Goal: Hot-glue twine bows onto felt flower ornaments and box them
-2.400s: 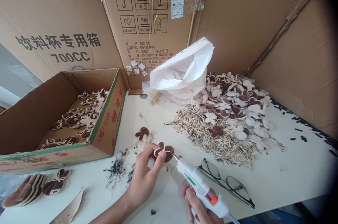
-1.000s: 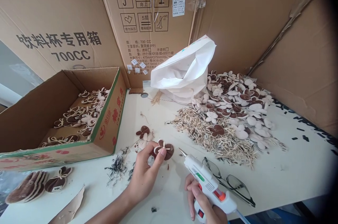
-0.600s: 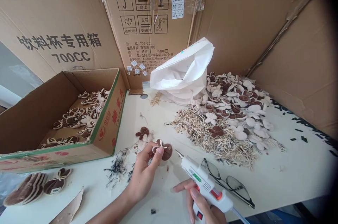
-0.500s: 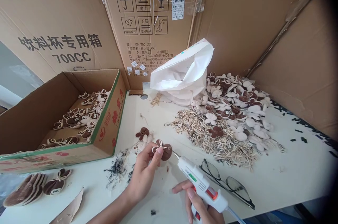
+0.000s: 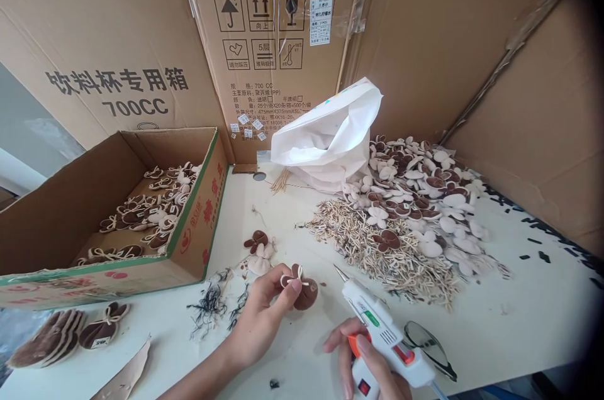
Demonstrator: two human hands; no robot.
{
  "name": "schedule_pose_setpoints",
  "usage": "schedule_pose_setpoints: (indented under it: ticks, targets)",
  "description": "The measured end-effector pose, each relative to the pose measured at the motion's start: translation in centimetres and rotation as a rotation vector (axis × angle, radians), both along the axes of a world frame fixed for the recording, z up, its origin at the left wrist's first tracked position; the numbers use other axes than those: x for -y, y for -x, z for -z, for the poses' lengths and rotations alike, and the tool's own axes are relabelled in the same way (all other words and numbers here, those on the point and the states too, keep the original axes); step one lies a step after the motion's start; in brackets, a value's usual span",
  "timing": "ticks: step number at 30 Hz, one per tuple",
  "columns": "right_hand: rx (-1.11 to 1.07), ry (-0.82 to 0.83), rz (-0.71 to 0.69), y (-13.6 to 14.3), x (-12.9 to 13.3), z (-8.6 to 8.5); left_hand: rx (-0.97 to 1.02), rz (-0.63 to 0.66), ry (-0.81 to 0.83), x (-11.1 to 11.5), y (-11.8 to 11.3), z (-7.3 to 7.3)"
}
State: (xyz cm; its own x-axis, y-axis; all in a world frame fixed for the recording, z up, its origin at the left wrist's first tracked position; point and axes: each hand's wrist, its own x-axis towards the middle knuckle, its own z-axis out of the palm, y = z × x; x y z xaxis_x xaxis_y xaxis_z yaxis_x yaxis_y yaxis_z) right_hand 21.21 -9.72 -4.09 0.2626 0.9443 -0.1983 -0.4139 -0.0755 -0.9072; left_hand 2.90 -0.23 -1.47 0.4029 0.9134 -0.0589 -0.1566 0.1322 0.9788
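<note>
Between the thumb and fingers of my left hand (image 5: 268, 309) is a brown felt bunny-shaped piece (image 5: 306, 294) with a cream cord bow at its neck. My right hand (image 5: 368, 356) is wrapped round the handle of a white glue gun (image 5: 384, 318) with an orange trigger. The gun's metal nozzle points up and left, apart from the felt piece. A brown felt piece (image 5: 256, 241) and a pale one (image 5: 261, 260) lie just beyond my left hand. Dark thread scraps (image 5: 207, 305) are on the table to its left.
A cardboard box (image 5: 189, 243) at left holds several bowed pieces. Right of centre lie a heap of cord bows (image 5: 377, 255) and a pile of felt pieces (image 5: 425, 180). A white bag (image 5: 325, 155) stands behind them. Eyeglasses (image 5: 431, 346) lie partly behind the glue gun.
The glue gun has moved right and away from the felt piece, its nozzle no longer beside it. My left hand has shifted slightly right with the piece. The view has tilted slightly.
</note>
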Motion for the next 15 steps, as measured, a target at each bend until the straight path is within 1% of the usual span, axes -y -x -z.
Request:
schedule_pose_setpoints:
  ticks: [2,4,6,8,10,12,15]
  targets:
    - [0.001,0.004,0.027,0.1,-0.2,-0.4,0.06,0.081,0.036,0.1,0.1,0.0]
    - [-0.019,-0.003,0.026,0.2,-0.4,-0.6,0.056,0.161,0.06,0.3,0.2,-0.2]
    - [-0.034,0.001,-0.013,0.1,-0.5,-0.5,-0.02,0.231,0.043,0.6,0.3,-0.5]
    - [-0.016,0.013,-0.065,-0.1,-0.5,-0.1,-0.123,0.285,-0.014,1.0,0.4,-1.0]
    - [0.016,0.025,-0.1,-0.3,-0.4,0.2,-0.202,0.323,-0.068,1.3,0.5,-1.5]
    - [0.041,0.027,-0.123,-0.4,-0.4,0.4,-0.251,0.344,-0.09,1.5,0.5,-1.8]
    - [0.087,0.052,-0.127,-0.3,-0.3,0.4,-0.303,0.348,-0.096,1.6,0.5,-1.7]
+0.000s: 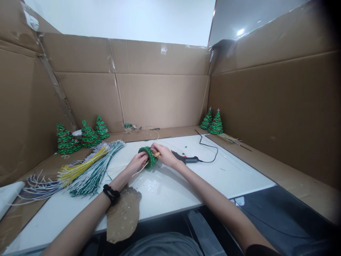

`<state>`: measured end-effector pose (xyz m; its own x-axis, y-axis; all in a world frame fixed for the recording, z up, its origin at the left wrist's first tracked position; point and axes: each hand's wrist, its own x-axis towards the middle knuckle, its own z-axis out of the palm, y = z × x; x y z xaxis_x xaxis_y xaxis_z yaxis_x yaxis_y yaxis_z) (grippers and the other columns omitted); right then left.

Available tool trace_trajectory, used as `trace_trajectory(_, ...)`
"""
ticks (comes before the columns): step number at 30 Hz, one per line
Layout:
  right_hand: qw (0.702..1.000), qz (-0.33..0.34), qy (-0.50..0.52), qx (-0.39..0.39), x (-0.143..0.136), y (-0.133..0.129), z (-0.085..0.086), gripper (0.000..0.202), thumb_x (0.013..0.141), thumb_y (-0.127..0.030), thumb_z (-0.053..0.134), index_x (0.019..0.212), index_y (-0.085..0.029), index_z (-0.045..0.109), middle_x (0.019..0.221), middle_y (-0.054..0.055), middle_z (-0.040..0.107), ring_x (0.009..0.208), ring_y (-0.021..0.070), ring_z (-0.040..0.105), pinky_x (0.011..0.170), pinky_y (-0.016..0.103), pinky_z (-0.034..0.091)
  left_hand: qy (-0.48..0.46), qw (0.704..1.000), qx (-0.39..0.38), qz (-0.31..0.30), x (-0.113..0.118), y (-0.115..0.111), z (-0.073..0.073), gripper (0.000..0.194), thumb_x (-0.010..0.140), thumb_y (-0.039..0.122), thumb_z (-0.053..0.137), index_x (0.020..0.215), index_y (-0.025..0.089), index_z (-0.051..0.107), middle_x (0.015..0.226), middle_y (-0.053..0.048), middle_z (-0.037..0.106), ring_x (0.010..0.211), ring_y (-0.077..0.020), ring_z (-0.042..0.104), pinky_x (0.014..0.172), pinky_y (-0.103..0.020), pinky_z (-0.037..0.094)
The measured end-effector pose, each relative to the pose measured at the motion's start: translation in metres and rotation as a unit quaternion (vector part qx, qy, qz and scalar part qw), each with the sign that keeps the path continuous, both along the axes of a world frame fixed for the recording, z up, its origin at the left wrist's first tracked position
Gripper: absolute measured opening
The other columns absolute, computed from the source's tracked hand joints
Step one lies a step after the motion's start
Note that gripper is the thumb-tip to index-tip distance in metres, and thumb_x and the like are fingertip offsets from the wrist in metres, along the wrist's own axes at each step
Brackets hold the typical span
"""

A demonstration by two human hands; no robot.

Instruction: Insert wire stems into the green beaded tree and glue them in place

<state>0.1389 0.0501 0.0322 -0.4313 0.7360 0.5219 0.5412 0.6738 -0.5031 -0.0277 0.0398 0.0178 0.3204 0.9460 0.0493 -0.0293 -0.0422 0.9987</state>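
A small green decorative Christmas tree [152,161] is tipped over above the white board, its open base turned toward my left side. My left hand [140,161] reaches into that base, with fingers closed on its rim; the fingertips are partly hidden. Thin pale wires trail from beneath this hand. On the tree's other side, my right hand [163,154] is closed around a short tool with a tan, wooden-looking handle [157,154]. The tool's tip is hidden against the tree. Just to the right lies a black glue gun [185,158] with red parts.
Bundles of green wires [93,176] and yellow wires [77,165] lie to the left. Several decorated trees [90,135] stand behind them, and two trees [215,124] at the back right. Cardboard walls [162,96] enclose the white board [207,181]. A torn cardboard piece [124,213] overhangs the front edge.
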Motion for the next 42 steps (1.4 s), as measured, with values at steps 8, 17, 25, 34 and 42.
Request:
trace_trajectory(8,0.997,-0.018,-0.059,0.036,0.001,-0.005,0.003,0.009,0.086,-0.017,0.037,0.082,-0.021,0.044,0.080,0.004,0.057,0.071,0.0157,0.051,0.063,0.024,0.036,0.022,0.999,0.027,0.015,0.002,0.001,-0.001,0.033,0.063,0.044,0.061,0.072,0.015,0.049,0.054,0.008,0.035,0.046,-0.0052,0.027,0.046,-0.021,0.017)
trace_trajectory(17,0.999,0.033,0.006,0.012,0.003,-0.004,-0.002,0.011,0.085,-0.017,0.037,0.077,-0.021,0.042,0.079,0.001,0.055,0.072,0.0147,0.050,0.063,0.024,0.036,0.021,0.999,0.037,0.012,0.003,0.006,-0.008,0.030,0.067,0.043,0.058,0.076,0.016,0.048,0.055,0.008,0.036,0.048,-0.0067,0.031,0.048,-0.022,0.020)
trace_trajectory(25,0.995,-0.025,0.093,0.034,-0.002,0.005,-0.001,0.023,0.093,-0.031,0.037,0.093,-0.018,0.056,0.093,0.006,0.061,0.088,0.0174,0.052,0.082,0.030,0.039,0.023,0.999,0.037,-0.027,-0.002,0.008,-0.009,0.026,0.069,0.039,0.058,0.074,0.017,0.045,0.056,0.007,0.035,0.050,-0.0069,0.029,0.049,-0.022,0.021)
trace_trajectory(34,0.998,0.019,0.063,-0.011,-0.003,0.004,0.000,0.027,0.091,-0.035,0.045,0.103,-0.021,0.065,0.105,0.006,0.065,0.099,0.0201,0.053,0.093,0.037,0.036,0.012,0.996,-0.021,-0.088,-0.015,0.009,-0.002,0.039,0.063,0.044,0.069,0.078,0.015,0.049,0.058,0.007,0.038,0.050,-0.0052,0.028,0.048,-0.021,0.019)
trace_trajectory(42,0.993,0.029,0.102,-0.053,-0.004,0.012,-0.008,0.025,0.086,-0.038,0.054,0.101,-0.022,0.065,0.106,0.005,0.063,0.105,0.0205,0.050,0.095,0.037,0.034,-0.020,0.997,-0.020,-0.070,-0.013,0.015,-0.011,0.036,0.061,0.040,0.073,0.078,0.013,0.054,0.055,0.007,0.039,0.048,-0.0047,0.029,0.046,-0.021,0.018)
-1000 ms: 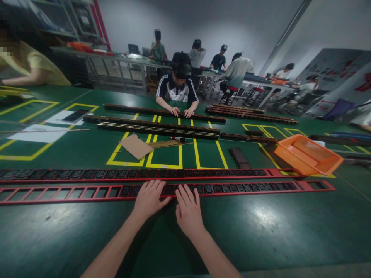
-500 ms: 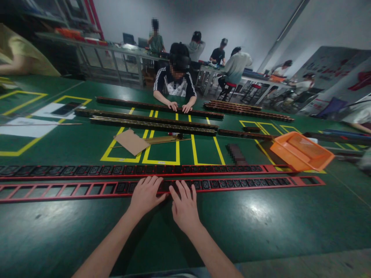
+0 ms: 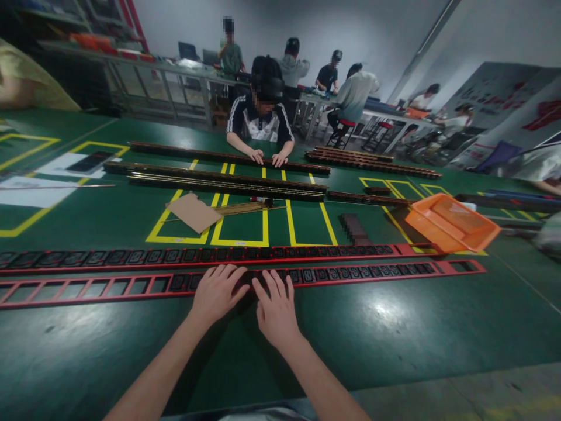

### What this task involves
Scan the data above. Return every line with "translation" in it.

### Answer to the exercise
  "description": "The measured end-effector pose, each relative to the pose measured at the motion's start: translation in centimetres and rotation as a rotation vector (axis × angle, radians), both along the axes of a world frame fixed for the recording, z up, its origin at the left wrist's first tracked position; the numbers use other axes than those: x for -y, y for -x, z for -z, for the poses' lengths and rotations alike, and the tool's own axes are relabelled in the same way (all other words and numbers here, those on the point and the states too, keep the original axes); step one lies a step after the motion's start; in brackets, a value's usual span",
The measured end-effector pose, each relative to the pose measured at the motion's start: translation in metres and rotation as a unit quaternion (vector part qx, qy, qz and scalar part qw), each with the sign that keeps the path continuous, both along the axes of a world frame fixed for the recording, z up, its origin at the left wrist's first tracked position

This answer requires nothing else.